35

My computer frequently fails to sleep.

How To Reproduce The Problem

  1. Open Google Chrome.
  2. Play a video on YouTube.*
  3. Open a new Chrome tab to some other website (such as SuperUser).
  4. Close the YouTube tab (but keep the other tab open such that Google Chrome isn't completely closed).
  5. Let computer sit for however many minutes are required for sleep. (But then it never sleeps!)

*(I'm 100% not sure that it needs to be YouTube, but I think the most likely scenario when I'm playing audio via Chrome is if I'm watching a YouTube video.)

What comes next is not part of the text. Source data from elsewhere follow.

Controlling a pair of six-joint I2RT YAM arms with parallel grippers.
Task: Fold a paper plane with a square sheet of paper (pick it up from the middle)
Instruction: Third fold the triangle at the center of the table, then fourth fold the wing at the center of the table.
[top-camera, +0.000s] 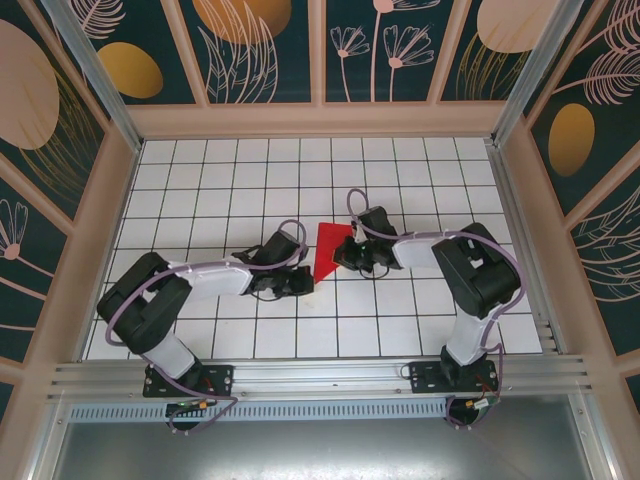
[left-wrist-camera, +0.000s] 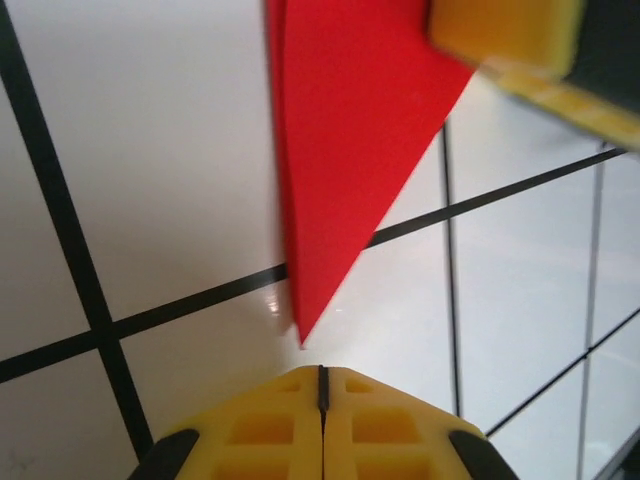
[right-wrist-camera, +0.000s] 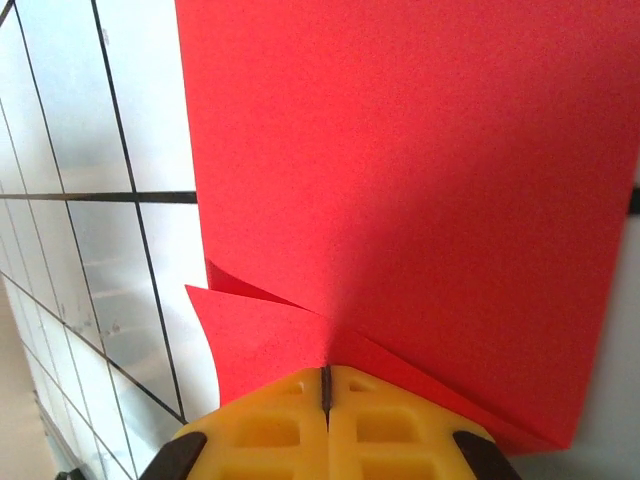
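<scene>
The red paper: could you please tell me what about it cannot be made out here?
- Top external: the red paper is too small to show creases, and the right end effector covers part of its right side.
- Left wrist: the top edge cuts it off, and the blurred right end effector hides one corner.
- Right wrist: the top edge crops it, and the end effector hides the pinched part.

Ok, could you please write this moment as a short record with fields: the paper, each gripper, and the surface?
paper: red paper, partly folded, narrowing to a point
left gripper: shut, holding nothing, just short of the paper's pointed tip
right gripper: shut on the paper's edge, a small raised flap beside it
surface: white table with dark grid lines
</scene>
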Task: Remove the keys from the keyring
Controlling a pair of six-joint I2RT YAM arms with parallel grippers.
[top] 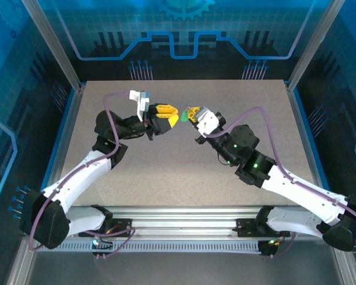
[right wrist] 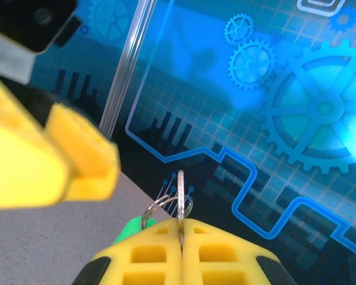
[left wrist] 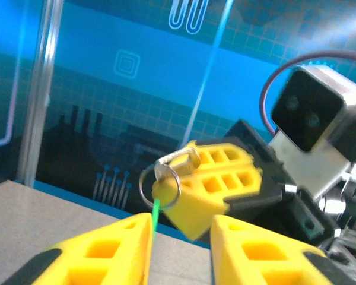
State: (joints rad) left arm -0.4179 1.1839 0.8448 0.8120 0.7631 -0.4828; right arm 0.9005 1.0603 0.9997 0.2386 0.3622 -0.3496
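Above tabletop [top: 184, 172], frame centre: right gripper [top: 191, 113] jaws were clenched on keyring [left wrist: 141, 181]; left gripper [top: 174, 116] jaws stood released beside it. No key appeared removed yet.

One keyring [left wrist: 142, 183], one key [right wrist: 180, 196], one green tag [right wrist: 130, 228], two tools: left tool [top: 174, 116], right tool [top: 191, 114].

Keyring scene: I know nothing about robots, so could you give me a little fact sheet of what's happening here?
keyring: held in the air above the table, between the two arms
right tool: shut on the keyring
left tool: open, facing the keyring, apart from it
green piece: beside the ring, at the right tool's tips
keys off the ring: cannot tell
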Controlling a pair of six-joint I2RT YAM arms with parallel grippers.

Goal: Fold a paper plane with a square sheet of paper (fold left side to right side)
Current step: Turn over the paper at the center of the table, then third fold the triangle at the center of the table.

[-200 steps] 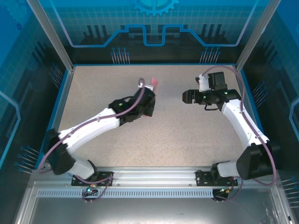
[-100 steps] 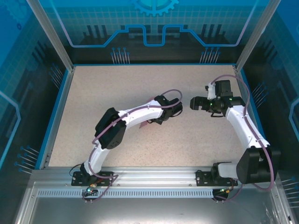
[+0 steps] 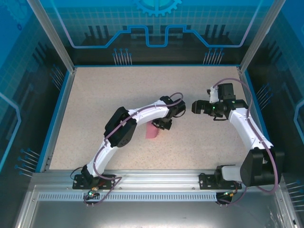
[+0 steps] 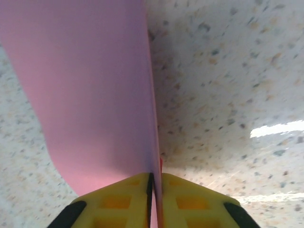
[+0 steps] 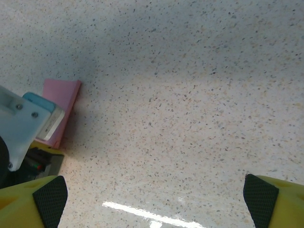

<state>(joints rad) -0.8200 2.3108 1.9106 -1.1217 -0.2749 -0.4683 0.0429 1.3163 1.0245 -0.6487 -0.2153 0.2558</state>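
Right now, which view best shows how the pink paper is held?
Left wrist: close up, the pink paper is pinched in the left end effector. Top external shows a small pink strip by that end effector; right wrist shows one corner.

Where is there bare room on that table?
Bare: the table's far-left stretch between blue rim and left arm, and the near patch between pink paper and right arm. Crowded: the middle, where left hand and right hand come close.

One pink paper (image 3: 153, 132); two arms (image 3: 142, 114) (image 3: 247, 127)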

I'm using Windows 10 Pro with Google Chrome Version 55.0.2883.87 m (64-bit). ("Google Chrome is up to date.")

How To Diagnose

I opened Command Prompt as an administrator and ran powercfg /requests and get this result:

[DRIVER] High Definition Audio Device (HDAUDIO\FUNC_01&VEN_10EC&DEV_0892&SUBSYS_1849D892&REV_1003\4&13fd1513&0&0001) An audio stream is currently in use.

Through trial and error, I've narrowed down the offending program to Google Chrome. After quitting Chrome completely (all tabs) and running powercfg /requests again, the result is:

DISPLAY:
None.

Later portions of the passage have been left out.